Task to carry out:
Scan the entries for lines with the word "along", then copy those lines.

--- Provided entries ---

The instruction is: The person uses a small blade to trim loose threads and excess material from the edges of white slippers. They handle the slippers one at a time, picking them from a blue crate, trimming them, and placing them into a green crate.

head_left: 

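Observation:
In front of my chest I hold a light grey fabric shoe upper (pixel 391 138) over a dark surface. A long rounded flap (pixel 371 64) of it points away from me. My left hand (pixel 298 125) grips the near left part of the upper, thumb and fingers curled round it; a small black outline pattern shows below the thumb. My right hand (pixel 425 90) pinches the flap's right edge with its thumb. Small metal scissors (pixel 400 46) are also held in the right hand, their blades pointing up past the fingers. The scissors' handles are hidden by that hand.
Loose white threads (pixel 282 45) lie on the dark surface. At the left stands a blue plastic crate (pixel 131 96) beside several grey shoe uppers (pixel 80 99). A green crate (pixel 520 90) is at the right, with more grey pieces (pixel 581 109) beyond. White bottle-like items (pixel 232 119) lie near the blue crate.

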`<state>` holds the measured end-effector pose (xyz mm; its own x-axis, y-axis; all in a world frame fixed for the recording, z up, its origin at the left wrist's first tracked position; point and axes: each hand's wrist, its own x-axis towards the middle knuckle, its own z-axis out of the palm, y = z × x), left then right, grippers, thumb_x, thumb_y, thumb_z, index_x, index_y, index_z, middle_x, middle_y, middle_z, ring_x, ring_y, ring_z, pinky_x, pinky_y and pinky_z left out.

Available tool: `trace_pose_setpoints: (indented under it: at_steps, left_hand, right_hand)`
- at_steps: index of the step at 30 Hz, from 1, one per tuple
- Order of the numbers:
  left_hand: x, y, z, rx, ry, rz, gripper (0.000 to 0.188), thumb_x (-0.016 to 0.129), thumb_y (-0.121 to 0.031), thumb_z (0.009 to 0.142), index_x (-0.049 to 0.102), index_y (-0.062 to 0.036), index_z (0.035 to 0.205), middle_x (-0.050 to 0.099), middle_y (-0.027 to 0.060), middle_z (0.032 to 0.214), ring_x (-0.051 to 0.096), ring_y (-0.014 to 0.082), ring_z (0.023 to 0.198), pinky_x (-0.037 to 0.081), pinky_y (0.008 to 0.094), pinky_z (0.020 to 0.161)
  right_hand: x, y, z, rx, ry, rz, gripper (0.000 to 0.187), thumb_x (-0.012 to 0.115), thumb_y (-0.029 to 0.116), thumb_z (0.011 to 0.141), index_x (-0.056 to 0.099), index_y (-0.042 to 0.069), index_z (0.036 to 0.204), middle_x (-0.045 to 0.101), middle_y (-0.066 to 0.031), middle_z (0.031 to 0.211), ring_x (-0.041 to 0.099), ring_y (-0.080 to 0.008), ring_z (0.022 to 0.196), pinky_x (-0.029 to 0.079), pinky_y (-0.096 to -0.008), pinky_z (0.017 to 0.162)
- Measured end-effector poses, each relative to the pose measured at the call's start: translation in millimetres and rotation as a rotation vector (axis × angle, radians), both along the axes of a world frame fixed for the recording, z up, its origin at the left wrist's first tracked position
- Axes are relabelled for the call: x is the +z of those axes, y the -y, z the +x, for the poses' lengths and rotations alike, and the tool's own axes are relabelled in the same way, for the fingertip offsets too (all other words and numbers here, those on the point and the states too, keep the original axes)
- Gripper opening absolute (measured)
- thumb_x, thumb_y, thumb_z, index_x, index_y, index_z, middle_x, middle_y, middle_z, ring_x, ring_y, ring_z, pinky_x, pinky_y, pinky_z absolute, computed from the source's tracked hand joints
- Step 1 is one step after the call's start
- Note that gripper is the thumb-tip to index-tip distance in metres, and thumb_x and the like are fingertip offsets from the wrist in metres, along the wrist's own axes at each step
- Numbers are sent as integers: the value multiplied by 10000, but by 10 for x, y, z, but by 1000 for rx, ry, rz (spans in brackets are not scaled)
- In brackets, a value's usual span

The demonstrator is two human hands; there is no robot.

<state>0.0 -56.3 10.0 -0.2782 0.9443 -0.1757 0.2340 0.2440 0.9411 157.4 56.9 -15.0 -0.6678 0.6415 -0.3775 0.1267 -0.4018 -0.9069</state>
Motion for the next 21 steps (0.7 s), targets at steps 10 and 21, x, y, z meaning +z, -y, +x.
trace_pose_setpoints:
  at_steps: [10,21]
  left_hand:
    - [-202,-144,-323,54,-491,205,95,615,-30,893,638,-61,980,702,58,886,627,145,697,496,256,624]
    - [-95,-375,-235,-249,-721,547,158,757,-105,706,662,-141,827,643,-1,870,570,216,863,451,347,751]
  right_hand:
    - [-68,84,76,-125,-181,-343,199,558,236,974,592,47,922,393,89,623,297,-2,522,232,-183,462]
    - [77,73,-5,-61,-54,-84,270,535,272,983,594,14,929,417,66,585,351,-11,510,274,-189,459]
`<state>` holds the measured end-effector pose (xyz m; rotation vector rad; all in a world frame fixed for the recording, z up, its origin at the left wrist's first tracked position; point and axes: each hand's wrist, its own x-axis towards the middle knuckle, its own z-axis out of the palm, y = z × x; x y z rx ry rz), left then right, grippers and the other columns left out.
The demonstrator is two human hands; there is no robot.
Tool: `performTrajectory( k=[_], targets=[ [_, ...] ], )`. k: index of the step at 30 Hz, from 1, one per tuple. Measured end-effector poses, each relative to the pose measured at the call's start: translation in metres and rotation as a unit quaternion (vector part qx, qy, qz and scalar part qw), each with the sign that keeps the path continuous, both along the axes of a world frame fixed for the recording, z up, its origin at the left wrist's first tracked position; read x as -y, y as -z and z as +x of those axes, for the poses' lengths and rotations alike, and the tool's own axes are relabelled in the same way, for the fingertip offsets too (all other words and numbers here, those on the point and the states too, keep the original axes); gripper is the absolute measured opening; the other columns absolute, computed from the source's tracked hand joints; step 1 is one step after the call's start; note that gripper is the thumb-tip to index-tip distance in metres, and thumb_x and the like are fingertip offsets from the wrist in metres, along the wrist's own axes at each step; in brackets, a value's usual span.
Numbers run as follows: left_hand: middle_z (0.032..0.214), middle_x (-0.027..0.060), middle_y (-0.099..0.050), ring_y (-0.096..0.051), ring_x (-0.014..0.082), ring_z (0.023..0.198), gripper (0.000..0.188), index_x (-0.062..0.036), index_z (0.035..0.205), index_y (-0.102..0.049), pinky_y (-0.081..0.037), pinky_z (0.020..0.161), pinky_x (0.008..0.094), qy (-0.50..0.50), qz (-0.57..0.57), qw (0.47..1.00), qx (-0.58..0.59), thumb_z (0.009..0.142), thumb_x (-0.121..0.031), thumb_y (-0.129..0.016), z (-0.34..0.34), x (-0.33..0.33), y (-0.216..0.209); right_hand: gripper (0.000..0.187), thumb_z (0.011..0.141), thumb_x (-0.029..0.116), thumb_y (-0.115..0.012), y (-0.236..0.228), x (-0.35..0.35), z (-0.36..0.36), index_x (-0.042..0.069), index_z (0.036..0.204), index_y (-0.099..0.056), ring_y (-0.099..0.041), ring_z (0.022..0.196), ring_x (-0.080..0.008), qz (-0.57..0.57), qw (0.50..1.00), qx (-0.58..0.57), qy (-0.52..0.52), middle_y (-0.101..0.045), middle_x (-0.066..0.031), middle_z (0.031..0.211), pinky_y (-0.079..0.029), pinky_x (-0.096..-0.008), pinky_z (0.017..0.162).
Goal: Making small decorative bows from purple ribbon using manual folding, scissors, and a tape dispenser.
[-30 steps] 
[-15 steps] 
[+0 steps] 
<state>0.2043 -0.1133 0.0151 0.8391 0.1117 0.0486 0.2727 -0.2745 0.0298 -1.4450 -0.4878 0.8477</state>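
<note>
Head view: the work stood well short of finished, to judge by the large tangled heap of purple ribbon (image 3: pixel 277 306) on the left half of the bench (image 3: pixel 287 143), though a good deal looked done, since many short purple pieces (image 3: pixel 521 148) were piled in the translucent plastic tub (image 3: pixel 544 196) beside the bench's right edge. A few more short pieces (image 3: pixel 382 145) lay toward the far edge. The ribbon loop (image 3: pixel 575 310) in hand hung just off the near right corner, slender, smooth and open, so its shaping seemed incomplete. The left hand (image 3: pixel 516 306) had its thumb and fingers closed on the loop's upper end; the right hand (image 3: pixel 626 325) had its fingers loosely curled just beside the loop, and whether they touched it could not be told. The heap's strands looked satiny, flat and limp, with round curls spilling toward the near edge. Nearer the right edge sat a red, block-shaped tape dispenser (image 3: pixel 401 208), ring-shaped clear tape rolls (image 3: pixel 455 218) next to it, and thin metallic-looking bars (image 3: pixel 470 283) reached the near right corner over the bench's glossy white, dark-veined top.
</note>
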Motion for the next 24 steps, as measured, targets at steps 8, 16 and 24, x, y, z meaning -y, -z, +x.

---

Solution to this exercise:
- Measured end-effector poses, each relative to the pose measured at the call's start: translation in millimetres and rotation as a rotation vector (axis × angle, radians), both along the axes of a world frame fixed for the recording, z up, its origin at the left wrist's first tracked position
- Note that gripper is the thumb-tip to index-tip distance in metres, and thumb_x and the like are fingertip offsets from the wrist in metres, along the wrist's own axes at each step
Tool: `performTrajectory( k=[_], targets=[ [_, ...] ], )`. k: index of the step at 30 Hz, from 1, one per tuple. Measured end-effector poses, each relative to the pose measured at the call's start: translation in metres and rotation as a unit quaternion (vector part qx, qy, qz and scalar part qw), each with the sign that keeps the path continuous, both along the axes of a world frame fixed for the recording, z up, its origin at the left wrist's first tracked position; read x as -y, y as -z and z as +x of those axes, for the poses' lengths and rotations alike, and the tool's own axes are relabelled in the same way, for the fingertip offsets too (all other words and numbers here, those on the point and the states too, keep the original axes); gripper is the absolute measured opening; the other columns absolute, computed from the source's tracked hand joints; step 1 is one step after the call's start; note that gripper is the thumb-tip to index-tip distance in metres, and thumb_x and the like are fingertip offsets from the wrist in metres, along the wrist's own axes at each step; in brackets, a value's usual span.

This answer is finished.